Sobre o mérito esta reclamação diz o representante do Ministério Público neste
Tribunal:
“A presente reclamação é manifestamente improcedente – desde logo porque, no
próprio requerimento de interposição do recurso de constitucionalidade, não se
mostra delineada qualquer questão de inconstitucionalidade normativa,
susceptível de constituir objecto idóneo da fiscalização da constitucionalidade,
limitando-se a dissentir do juízo subsuntivo, da “aplicação no caso concreto” do
preceito legal que invoca, sem especificar, em termos minimamente inteligíveis,
qual o “critério normativo” ou “dimensão normativa” que considera colidente com
a Lei Fundamental.
Por outro lado – e como é evidente – não cabem no âmbito dos poderes específicos
deste Tribunal meras questões de pretensa “ilegalidade” na aplicação de normas
processuais, como erroneamente se parece supor na parte final do requerimento da
fls. 48 dos autos.”
A reclamante pretendera interpor o dito recurso através de requerimento nos
seguintes termos:
“A., requerida nos autos acima identificados, vem interpor recurso da decisão
final proferida, abrangendo a decisão proferida sobre o requerimento de
aclaração, para o Tribunal Constitucional ao abrigo do artigo 70º nº 1, alínea
b) da Lei nº 28/82, de 15 de Novembro, com as alterações introduzidas pela Lei
143/85, de 26 de Novembro, pela Lei nº 85/89, de 7 de Setembro, pela Lei nº
88/95, de 1 de Setembro, e pela Lei nº 13-A/98, de 26 de Fevereiro, com efeito
suspensivo por aplicação do artigo 78º nº 1 da supra citada lei, por referência
aos artigos 734º nº 1, al. a), 736º e 740º nº 1 do Código de Processo Civil.

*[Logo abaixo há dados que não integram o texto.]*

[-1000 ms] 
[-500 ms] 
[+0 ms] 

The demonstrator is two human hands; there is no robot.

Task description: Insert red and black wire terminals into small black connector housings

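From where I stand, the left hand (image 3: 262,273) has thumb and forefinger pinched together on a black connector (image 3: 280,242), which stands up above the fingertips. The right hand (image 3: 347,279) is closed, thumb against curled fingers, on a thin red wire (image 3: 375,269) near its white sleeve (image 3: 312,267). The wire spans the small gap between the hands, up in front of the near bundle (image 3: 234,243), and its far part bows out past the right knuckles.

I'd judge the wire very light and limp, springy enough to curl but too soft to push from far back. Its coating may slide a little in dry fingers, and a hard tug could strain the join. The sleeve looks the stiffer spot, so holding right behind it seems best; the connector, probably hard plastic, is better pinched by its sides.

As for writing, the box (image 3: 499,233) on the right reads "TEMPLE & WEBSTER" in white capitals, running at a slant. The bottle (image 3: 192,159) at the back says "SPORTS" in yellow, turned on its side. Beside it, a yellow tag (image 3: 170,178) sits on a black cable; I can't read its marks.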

O objecto do recurso ora interposto é invocar a inconstitucionalidade nos
presentes autos relativamente à conformidade constitucional da interpretação das
normas constantes nos artigos 312º e 314º do Código Civil na sua aplicação ao
caso concreto na decisão recorrida, bem como a conjugação de tais normas com a
alínea c) do artigo 317º do Código Civil, por consequentemente violar o artigo
60º nº 1 da Constituição da República Portuguesa, o qual determina que o
consumidor tem direito à protecção dos seus interesses económicos.
Pretende ainda o presente recurso suscitar a ilegalidade da interpretação que
foi dada aos pedidos deduzidos na defesa não conforme ao previsto no artigo 469º
do C.P.C. A impugnação da constitucionalidade e ilegalidade da interpretação
perfilhada pela decisão recorrida ocorreu no requerimento de aclaração.”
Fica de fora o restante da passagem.